— Task statement —
Transcribe the entries, keeping every character the same.

(Saved entries)
-- -- --

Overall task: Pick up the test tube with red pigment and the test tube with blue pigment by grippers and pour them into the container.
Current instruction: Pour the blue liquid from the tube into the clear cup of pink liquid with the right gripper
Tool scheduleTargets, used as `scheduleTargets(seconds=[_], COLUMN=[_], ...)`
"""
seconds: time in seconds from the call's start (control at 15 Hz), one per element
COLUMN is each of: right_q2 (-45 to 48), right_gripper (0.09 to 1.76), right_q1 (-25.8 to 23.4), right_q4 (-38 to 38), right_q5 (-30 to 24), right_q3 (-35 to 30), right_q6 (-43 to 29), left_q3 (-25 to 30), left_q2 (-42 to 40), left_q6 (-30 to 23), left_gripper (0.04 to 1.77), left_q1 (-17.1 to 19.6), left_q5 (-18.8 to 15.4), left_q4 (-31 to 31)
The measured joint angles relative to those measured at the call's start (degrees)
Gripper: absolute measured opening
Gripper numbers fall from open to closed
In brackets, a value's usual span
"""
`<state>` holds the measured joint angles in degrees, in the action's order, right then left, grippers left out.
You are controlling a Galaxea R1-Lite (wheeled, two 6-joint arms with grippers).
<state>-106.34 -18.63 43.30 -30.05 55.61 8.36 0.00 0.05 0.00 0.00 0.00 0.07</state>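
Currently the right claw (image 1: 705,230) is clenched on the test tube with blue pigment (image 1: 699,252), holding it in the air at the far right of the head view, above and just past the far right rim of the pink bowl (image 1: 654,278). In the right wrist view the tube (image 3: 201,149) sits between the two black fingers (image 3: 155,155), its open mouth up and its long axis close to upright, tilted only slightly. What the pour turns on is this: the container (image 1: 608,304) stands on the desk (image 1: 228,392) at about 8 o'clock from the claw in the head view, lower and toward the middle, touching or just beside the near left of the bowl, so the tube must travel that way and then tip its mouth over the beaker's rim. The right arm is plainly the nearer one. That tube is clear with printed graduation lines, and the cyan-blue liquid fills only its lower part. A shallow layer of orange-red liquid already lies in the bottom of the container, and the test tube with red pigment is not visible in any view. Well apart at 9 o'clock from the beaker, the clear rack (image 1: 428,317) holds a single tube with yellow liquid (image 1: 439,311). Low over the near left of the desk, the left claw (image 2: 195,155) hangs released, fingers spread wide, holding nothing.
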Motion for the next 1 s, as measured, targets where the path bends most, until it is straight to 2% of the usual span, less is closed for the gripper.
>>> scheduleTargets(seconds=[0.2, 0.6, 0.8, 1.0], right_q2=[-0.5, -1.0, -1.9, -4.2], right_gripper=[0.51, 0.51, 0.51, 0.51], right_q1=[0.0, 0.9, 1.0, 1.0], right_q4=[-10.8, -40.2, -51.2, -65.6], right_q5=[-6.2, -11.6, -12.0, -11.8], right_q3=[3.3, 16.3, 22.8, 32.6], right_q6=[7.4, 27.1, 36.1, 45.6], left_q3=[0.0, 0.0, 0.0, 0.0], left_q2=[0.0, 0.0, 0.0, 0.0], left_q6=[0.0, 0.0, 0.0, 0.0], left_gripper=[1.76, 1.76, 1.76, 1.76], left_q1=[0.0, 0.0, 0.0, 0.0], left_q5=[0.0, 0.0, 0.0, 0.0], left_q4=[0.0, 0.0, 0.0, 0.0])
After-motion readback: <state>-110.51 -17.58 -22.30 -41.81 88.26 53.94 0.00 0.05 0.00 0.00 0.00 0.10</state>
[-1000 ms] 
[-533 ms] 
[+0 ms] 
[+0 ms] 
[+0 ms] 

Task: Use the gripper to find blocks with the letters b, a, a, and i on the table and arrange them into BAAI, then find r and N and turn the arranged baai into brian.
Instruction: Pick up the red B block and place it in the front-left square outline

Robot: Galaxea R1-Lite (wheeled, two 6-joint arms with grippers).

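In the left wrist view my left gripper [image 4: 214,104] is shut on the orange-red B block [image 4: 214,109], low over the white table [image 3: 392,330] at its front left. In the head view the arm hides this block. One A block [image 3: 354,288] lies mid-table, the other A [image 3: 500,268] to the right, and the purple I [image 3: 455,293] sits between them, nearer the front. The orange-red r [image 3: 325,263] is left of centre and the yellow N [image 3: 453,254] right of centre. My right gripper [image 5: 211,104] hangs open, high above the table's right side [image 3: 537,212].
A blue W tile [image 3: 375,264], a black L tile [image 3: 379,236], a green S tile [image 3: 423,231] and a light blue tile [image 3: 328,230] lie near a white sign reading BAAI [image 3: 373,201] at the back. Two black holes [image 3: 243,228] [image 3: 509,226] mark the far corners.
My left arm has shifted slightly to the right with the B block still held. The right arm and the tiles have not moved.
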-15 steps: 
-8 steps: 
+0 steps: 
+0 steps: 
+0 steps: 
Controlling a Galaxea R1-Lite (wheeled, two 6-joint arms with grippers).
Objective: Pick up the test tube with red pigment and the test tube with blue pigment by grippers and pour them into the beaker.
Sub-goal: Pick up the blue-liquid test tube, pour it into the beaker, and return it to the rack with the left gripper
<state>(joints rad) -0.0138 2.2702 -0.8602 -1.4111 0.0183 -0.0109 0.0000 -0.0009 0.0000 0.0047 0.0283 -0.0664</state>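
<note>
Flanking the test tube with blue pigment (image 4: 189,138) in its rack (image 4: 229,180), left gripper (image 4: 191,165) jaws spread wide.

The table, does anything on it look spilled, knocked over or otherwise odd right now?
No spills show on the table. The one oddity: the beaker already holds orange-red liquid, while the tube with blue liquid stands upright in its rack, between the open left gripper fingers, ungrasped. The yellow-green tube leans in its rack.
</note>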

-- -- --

— Output for this task —
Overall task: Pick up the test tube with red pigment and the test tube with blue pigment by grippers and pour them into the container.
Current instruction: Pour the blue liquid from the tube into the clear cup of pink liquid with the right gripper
Tool scheduleTargets, used as `scheduleTargets(seconds=[_], COLUMN=[_], ...)`
"""
seconds: time in seconds from the call's start (control at 15 Hz), one per element
COLUMN is each of: right_q2 (-45 to 48), right_gripper (0.09 to 1.76), right_q1 (-25.8 to 23.4), right_q4 (-38 to 38), right_q5 (-30 to 24), right_q3 (-35 to 30), right_q6 (-43 to 29), left_q3 (-25 to 30), left_q2 (-42 to 40), left_q6 (-30 to 23), left_gripper (0.04 to 1.77), left_q1 (-17.1 to 19.6), left_q5 (-18.8 to 15.4), left_q4 (-31 to 31)
The measured joint angles relative to those measured at the call's start (degrees)
Gripper: absolute measured opening
Gripper numbers fall from open to closed
In brackets, a value's usual span
"""
`<state>` holds the measured joint angles in degrees, in the action's order, right then left, grippers left out.
You are controlling a Galaxea R1-Lite (wheeled, two 6-joint arms with grippers).
<state>-106.34 -18.63 43.30 -30.05 55.61 8.36 0.00 0.05 0.00 0.00 0.00 0.07</state>
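Currently the right claw (image 1: 705,230) is clenched on the test tube with blue pigment (image 1: 699,252), holding it in the air at the far right of the head view, above and just past the far right rim of the pink bowl (image 1: 654,278). In the right wrist view the tube (image 3: 201,149) sits between the two black fingers (image 3: 155,155), its open mouth up and its long axis close to upright, tilted only slightly. What the pour turns on is this: the container (image 1: 608,304) stands on the desk (image 1: 228,392) at about 8 o'clock from the claw in the head view, lower and toward the middle, touching or just beside the near left of the bowl, so the tube must travel that way and then tip its mouth over the beaker's rim. The right arm is plainly the nearer one. That tube is clear with printed graduation lines, and the cyan-blue liquid fills only its lower part. A shallow layer of orange-red liquid already lies in the bottom of the container, and the test tube with red pigment is not visible in any view. Well apart at 9 o'clock from the beaker, the clear rack (image 1: 428,317) holds a single tube with yellow liquid (image 1: 439,311). Low over the near left of the desk, the left claw (image 2: 195,155) hangs released, fingers spread wide, holding nothing.
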Motion for the next 1 s, as measured, targets where the path bends most, until it is straight to 2% of the usual span, less is closed for the gripper.
>>> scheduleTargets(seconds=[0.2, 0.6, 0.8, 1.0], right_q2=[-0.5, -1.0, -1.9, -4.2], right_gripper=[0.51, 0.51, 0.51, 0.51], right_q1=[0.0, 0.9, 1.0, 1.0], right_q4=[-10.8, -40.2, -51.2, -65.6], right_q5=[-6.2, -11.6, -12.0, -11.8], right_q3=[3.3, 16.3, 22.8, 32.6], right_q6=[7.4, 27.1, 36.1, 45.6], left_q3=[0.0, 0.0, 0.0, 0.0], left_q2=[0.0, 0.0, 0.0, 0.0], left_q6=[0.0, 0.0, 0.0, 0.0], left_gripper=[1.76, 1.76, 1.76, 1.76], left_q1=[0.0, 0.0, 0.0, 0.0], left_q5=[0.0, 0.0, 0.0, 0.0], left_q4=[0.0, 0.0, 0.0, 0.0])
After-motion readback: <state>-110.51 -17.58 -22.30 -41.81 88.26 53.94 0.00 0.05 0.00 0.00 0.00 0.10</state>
[-1000 ms] 
[-533 ms] 
[+0 ms] 
[+0 ms] 
[+0 ms] 

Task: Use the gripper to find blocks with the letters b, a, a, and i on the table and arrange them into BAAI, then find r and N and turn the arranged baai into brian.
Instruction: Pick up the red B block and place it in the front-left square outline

Robot: Galaxea R1-Lite (wheeled, two 6-joint arms with grippers).

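In the left wrist view my left gripper [image 4: 214,104] is shut on the orange-red B block [image 4: 214,109], low over the white table [image 3: 392,330] at its front left. In the head view the arm hides this block. One A block [image 3: 354,288] lies mid-table, the other A [image 3: 500,268] to the right, and the purple I [image 3: 455,293] sits between them, nearer the front. The orange-red r [image 3: 325,263] is left of centre and the yellow N [image 3: 453,254] right of centre. My right gripper [image 5: 211,104] hangs open, high above the table's right side [image 3: 537,212].
A blue W tile [image 3: 375,264], a black L tile [image 3: 379,236], a green S tile [image 3: 423,231] and a light blue tile [image 3: 328,230] lie near a white sign reading BAAI [image 3: 373,201] at the back. Two black holes [image 3: 243,228] [image 3: 509,226] mark the far corners.
My left arm has shifted slightly to the right with the B block still held. The right arm and the tiles have not moved.
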-15 steps: 
-8 steps: 
+0 steps: 
+0 steps: 
+0 steps: 
Controlling a Galaxea R1-Lite (wheeled, two 6-joint arms with grippers).
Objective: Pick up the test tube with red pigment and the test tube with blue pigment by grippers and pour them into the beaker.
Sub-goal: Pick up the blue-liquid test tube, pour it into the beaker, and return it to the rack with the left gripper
<state>(joints rad) -0.0138 2.2702 -0.8602 -1.4111 0.0183 -0.0109 0.0000 -0.0009 0.0000 0.0047 0.0283 -0.0664</state>
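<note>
Flanking the test tube with blue pigment (image 4: 189,138) in its rack (image 4: 229,180), left gripper (image 4: 191,165) jaws spread wide.

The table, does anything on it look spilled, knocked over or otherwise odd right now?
No spills show on the table. The one oddity: the beaker already holds orange-red liquid, while the tube with blue liquid stands upright in its rack, between the open left gripper fingers, ungrasped. The yellow-green tube leans in its rack.
</note>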

That concludes the exercise.